Examples of static dirty captchas are those that tell you to answer a question based on what you see in an image, not simply to type the letters or numbers that appear. A static dirty captcha may tell you to name the fruit or vegetable in the image, or ask you to input the name of the person whose picture is on the screen.

Facebook, in response to its founder's page getting hacked, took a draconian measure in the form of a static dirty captcha that will not punish hackers, but rather, the visually impaired. You have to enter the name of the friend who's picture shows up in the captcha image.

If you are visually impaired, dyslexic, or a slow typist, you have no chance against a dirty or static dirty captcha that is determined to slam the door in your face again and again, making sure you know you are not welcome on any site that uses it. Whether or not the message was intentional, it comes out the same, with the design of visual image captcha, the visually impaired simply weren't taken into consideration.

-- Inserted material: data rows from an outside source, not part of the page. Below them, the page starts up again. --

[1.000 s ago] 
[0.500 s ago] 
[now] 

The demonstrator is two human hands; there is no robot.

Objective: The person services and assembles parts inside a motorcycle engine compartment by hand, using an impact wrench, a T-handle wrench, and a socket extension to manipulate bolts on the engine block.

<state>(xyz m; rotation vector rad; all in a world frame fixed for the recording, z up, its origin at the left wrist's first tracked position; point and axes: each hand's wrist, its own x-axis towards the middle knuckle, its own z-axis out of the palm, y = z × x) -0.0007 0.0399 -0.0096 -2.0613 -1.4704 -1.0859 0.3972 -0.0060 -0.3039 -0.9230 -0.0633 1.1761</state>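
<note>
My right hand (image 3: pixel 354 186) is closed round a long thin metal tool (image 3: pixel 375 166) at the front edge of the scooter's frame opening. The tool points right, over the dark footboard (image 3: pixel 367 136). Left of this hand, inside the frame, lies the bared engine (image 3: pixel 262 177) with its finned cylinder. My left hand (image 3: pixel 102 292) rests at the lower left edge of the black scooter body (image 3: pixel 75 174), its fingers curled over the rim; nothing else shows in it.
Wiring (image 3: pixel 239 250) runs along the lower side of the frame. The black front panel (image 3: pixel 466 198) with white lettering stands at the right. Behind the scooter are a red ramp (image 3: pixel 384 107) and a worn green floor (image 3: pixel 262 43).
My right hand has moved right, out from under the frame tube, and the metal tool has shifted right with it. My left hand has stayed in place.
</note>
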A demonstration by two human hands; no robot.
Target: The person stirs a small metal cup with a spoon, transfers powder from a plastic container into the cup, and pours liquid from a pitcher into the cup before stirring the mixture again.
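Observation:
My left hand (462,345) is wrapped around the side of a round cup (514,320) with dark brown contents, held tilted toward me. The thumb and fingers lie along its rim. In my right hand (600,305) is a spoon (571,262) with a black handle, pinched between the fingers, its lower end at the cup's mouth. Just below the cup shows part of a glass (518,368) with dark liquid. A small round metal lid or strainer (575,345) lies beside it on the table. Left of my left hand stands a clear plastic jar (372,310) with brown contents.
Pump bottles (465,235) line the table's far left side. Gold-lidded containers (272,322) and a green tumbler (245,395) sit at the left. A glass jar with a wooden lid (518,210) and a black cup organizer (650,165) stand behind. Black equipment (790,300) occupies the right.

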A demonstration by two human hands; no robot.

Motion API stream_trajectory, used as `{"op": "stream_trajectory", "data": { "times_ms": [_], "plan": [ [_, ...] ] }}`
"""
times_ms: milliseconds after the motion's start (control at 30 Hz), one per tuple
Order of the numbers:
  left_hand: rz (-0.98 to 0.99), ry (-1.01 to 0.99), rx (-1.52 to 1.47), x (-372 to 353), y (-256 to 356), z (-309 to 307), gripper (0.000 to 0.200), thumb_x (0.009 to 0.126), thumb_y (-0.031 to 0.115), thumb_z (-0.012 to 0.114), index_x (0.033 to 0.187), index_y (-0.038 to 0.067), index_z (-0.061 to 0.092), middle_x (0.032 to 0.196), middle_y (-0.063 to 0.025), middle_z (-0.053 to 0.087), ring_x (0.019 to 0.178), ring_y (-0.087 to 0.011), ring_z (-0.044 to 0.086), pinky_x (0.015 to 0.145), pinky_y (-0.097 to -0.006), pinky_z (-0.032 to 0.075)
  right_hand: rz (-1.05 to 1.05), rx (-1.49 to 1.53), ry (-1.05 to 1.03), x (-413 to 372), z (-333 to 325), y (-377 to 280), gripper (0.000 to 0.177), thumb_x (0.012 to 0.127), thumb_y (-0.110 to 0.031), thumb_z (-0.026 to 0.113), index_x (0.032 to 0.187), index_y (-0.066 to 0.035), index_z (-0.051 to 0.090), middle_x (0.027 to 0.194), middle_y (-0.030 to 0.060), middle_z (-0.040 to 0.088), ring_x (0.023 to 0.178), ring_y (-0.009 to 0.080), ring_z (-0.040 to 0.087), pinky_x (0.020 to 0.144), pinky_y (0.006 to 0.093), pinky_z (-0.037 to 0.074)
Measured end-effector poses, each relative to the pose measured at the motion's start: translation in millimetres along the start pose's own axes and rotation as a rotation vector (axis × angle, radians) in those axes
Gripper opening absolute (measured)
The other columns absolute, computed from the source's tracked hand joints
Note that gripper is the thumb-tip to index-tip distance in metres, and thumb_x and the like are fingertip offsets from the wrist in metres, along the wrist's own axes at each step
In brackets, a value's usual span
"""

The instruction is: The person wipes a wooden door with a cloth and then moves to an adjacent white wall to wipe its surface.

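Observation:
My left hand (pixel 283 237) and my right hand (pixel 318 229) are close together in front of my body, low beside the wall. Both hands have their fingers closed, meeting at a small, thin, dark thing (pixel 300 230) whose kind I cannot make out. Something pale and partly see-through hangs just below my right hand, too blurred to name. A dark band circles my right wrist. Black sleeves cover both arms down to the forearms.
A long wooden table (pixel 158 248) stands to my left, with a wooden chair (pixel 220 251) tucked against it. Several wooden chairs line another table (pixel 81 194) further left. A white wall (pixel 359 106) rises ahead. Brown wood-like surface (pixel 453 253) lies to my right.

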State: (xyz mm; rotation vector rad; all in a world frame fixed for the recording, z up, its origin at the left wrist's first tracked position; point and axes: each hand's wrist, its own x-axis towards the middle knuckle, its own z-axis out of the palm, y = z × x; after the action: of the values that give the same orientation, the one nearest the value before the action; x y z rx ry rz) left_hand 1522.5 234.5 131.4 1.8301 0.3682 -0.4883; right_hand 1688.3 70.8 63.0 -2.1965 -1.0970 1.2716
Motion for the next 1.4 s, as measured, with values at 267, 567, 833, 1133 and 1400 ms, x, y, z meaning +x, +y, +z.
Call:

In addition to blind users having the door shut in their faces at sites that use visual captchas, sometimes sighted people have problems with these too.

Furthermore, It is evident that spam problems still occur as much as ever on sites that use captchas. Some spam outfits have been known to pay people to manually solve captchas for them. So, captcha is much more successful at blocking the visually impaired than blocking spammers. It is truly a cure that's worse than the disease.

If a site administrator feels so strongly that they must employ a captcha, there is a newer, truly accessible variety that should be more effective. It prompts you with a question in text format and requires you to fill in the answer. To avoid being any sort of dirty captcha, the questions should never require a person to be able to see an image to answer.

Bad examples: Which number in the picture is red?" "Which animal in the picture above has four legs?" "Name the friend whose picture you see."How is someone who can't read print and has to rely on a screenreader supposed to know that?

Good examples: "How many legs does a cat have?" "What's 2+2?" Math questions can be asked in a number of different ways to hault a bot and still be accessible to a user. "What's 6 divided by 2?" What's 5 added to 3?" Even "What color is an orange?" is still a good example, because everyone except the bots, sighted or not, knows the answer.

All auto-refreshing captchas are dirty and should never be employed, even in text format, because some users need time to read and then select or type in the correct answer.